As is clear from Table 1, the polycarbonate resin produced by the production method of the present invention has the effect that the occurrence of mold corrosion during melt molding is extremely small.

Claims (5)

[Claims] 1. When kneading and extruding a polycarbonate resin obtained by an interfacial condensation method, a twin-screw extruder with a multi-stage vent having two or more places having a function of injecting and adding water immediately before the vent is used, and two places are used.

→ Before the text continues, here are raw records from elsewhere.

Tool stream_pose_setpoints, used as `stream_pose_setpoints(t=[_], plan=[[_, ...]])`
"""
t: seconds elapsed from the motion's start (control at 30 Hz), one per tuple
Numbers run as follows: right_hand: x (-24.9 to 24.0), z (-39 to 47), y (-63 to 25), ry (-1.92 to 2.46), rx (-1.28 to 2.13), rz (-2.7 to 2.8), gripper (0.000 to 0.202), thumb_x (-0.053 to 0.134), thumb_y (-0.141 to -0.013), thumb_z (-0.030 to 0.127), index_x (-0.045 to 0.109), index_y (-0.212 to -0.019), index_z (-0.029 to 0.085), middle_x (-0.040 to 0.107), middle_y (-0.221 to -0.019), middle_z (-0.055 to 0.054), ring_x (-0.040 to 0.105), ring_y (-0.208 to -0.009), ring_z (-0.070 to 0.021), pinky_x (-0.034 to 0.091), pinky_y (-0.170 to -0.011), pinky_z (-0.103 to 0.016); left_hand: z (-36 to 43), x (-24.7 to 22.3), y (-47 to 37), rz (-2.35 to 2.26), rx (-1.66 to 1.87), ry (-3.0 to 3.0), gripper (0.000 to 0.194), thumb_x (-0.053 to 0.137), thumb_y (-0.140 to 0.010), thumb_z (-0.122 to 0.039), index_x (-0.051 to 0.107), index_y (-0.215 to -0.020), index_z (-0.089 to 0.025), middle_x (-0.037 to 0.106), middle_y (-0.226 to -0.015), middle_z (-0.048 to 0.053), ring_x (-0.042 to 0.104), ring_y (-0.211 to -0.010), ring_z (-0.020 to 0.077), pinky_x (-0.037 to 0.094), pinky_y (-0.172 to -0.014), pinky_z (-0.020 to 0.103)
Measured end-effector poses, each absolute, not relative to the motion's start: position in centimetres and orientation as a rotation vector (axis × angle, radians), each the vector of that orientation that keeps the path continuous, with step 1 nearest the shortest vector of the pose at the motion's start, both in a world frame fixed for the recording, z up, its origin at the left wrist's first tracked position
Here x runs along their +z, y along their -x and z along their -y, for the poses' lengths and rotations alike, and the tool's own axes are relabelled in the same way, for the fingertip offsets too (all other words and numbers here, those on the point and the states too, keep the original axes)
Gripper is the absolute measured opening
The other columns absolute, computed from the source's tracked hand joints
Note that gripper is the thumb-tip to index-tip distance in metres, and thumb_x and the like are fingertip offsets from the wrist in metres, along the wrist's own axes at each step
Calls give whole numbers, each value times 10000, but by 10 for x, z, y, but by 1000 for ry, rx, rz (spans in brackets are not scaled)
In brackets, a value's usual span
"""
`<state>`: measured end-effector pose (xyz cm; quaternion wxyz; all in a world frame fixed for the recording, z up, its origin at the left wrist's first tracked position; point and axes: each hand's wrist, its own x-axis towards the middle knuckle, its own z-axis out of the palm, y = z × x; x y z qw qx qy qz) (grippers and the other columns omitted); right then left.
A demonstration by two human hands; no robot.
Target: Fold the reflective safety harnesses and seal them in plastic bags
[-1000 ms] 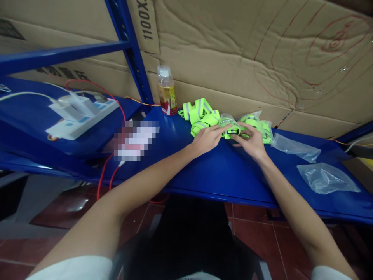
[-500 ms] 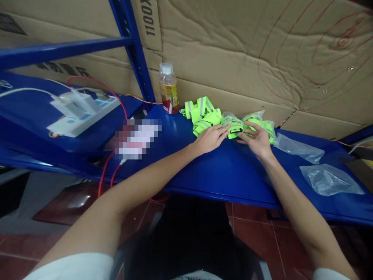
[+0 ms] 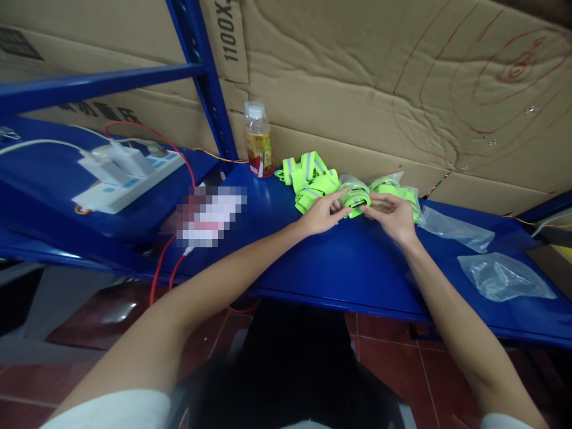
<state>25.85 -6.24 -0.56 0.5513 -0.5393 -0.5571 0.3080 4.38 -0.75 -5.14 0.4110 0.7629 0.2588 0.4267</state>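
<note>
L hand [image 3: 322, 213] & R hand [image 3: 396, 217] clamped on grn coil [image 3: 356, 198], near clr bag [image 3: 395, 177] w/ grn straps [image 3: 406, 193].

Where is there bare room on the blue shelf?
The blue shelf between left forearm and right forearm, in front of left hand and right hand; a smaller patch between bottle, strap pile and left forearm. Crowded: around strap pile, rolled strap and bagged straps.

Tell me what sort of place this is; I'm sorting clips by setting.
Probably a storeroom or small packing corner: blue metal shelving, big cardboard sheets behind it, and clear plastic bags near bright green straps.
</note>
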Motion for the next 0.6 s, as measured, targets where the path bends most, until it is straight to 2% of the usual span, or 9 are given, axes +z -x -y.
stream_pose_setpoints(t=[0.1, 0.17, 0.23, 0.4, 0.53, 0.6], plan=[[-3, 66, -257, 1257, 699, 1378, 673, 1042, -525, 557, 820, -1042, 186, 838, -1043, -97, 809, -897, -275, 708, -912, -509, 8, -51, -44, -641, 1077, -1915, 682, 683, -1023, -383, 464, -1628, -159, 662, -771, 0, 659, -657, 151, 613, -639, 308], [0, 68, -257, 1268, 743, 1370, 604, 973, -640, 626, 834, -1045, 200, 834, -1080, -101, 811, -931, -290, 725, -847, -512, 9, -50, -45, -680, 1104, -1927, 716, 696, -1017, -376, 431, -1655, -185, 636, -748, -12, 626, -639, 144, 588, -610, 300], [3, 69, -258, 1284, 774, 1356, 571, 918, -703, 669, 837, -1033, 211, 829, -1050, -98, 811, -926, -295, 736, -774, -495, 11, -49, -46, -731, 1138, -1943, 746, 727, -998, -368, 433, -1665, -213, 618, -726, -24, 579, -611, 134, 543, -582, 290], [1, 67, -263, 1318, 777, 1394, 706, 956, -659, 631, 782, -1202, 216, 782, -882, -53, 791, -806, -268, 730, -660, -452, 18, -46, -46, -743, 1144, -1954, 558, 777, -950, -366, 687, -1473, -193, 546, -614, -59, 446, -555, 105, 397, -550, 263], [-6, 64, -267, 1384, 636, 1509, 673, 814, -810, 682, 775, -1269, 192, 764, -869, -68, 767, -748, -259, 709, -641, -449, 21, -45, -46, -741, 1180, -1921, 483, 789, -932, -365, 762, -1378, -181, 559, -603, -57, 425, -557, 98, 374, -566, 256], [-7, 64, -268, 1429, 433, 1641, 574, 709, -915, 628, 792, -1263, 179, 775, -879, -86, 759, -727, -260, 697, -673, -460, 22, -45, -48, -762, 1196, -1926, 462, 796, -925, -359, 777, -1357, -196, 568, -595, -58, 426, -557, 98, 382, -577, 253]])
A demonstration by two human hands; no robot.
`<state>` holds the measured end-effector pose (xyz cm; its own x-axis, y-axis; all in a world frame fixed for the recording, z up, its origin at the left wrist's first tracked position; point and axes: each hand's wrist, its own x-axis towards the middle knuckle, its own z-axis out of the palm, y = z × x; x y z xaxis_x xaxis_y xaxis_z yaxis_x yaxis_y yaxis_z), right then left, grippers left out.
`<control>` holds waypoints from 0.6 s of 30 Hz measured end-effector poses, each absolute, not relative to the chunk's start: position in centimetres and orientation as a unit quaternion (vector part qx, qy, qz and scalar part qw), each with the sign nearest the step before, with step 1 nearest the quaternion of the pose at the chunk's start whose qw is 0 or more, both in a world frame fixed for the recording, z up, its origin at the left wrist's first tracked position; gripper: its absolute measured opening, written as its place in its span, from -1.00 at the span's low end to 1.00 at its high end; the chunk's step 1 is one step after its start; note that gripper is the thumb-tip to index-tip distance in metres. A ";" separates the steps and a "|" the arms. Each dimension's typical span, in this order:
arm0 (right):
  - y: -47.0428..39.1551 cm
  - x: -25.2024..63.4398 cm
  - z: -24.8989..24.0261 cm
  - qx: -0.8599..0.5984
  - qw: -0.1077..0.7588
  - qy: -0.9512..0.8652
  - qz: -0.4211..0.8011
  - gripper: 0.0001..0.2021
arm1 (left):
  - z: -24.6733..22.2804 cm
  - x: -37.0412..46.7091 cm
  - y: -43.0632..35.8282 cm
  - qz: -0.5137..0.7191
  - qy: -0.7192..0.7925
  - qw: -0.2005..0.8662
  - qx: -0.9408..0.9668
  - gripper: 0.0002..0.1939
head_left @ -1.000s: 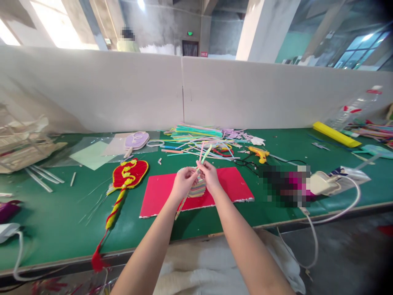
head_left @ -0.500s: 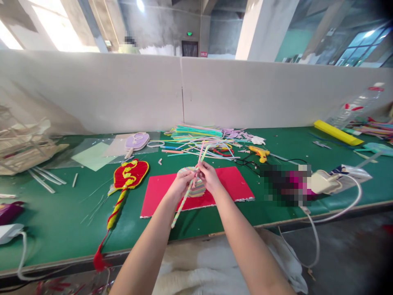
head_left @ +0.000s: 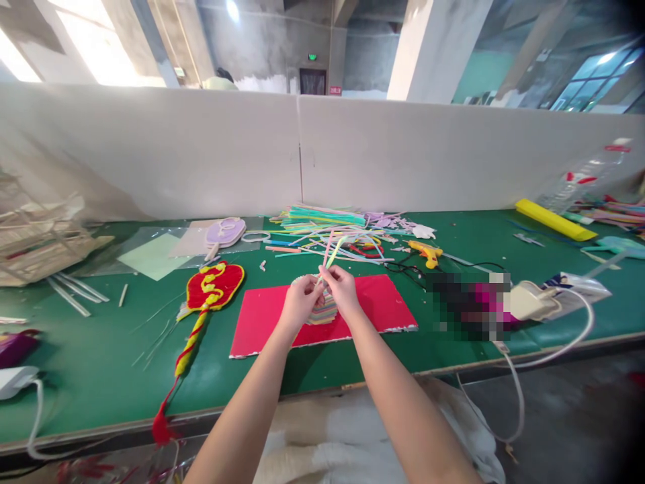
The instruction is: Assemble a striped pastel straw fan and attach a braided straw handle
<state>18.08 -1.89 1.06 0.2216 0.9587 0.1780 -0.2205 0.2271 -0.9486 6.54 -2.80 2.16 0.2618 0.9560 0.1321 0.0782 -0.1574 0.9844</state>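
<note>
Over the red board [head_left: 383, 302], 2 hands' fingers [head_left: 308, 290] [head_left: 338, 281] pinch thin pastel strips [head_left: 333, 254]; both forearms reach forward, converging

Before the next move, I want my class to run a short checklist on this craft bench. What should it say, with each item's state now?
1. Right hand grips the pink and yellow-green strips: ok.
2. Left hand has a firm hold too: cannot tell; its fingertips are partly hidden.
3. Red board lies flat on the green table: ok.
4. Striped piece on the board fully in sight: not ok; the hands partly cover it.
5. Yellow glue gun cool: cannot tell from the picture.
6. Loose strips beyond the board sorted: not ok; many lie crossed.
</note>
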 end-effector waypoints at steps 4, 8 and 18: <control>-2.0 18.1 1.1 -0.432 0.642 -0.444 0.452 -0.68 | 2.0 6.3 -3.1 0.406 0.486 0.338 0.696 -0.80; -2.0 18.1 1.0 -0.397 0.650 -0.396 0.513 -0.70 | 2.1 6.3 -3.2 0.425 0.486 0.426 0.634 -0.78; -2.0 17.5 1.0 -0.352 0.636 -0.312 0.612 -0.71 | 2.3 6.5 -2.0 0.407 0.349 0.707 0.461 -0.86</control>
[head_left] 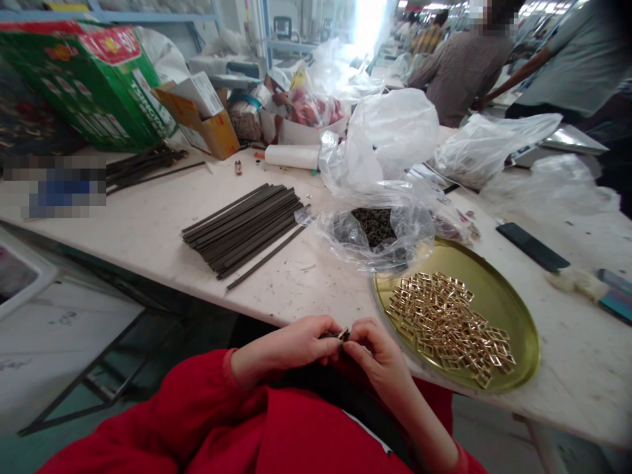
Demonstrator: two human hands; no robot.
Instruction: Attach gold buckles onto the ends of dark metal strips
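Observation:
Close to the table's front edge, my left hand (309,341) and my right hand (376,352) meet with fingers pinched. Between the fingertips is a small metal buckle (344,334) with a bit of dark strap at it; the fingers hide most of both. To the right, a round gold tray (526,329) carries a heap of gold rectangular buckles (449,322). Ahead of my hands, an open clear plastic bag (326,230) holds many small dark loops (374,226). A stack of dark flat straps (247,227) lies to the left, with one single strap (266,258) apart from it.
At the back stand a green box (99,85), a small open carton (217,135) and a white roll (292,156). Plastic bags (395,128) crowd the rear. A dark flat object (532,246) lies at right. Two people (464,66) stand beyond the table.

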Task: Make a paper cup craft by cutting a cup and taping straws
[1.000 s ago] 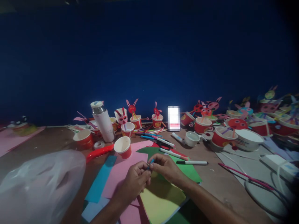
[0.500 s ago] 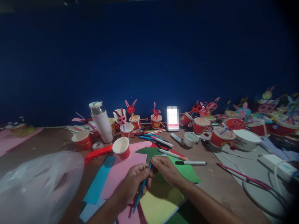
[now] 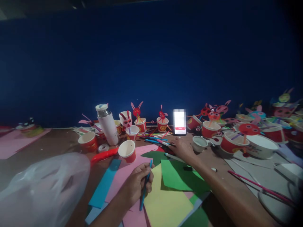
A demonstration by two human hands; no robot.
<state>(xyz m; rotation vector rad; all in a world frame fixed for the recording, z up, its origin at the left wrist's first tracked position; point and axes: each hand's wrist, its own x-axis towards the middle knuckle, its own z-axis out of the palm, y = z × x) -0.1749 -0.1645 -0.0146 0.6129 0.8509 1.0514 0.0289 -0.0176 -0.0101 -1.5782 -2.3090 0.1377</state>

From the above, a method for producing a polycarbonate resin molded article, which comprises kneading and extruding a polycarbonate resin while injecting and adding water and degassing with a vent. 2. The method for producing a polycarbonate resin molded article according to claim 1, wherein the number of vents of the twin-screw extruder with a multi-stage vent is 2 to 6, and the location where water is injected and added is 2 to 6. 3. The water injection addition amount at each injection addition location is 0.2 per 100 parts by weight of the supplied polycarbonate resin.
To 4 parts by weight, The method for producing a polycarbonate resin molded article according to claim 1 or 2. 4. A polycarbonate resin filling amount in a space volume of a screw portion corresponding to a vent position of a multi-screw twin-screw extruder is 20% by volume or less.
4. The method for producing a polycarbonate resin molded article according to any one of 3 to 3. 5. The method for producing a polycarbonate resin molded article according to claim 1, wherein the degree of vacuum of each vent is 50 Torr or less.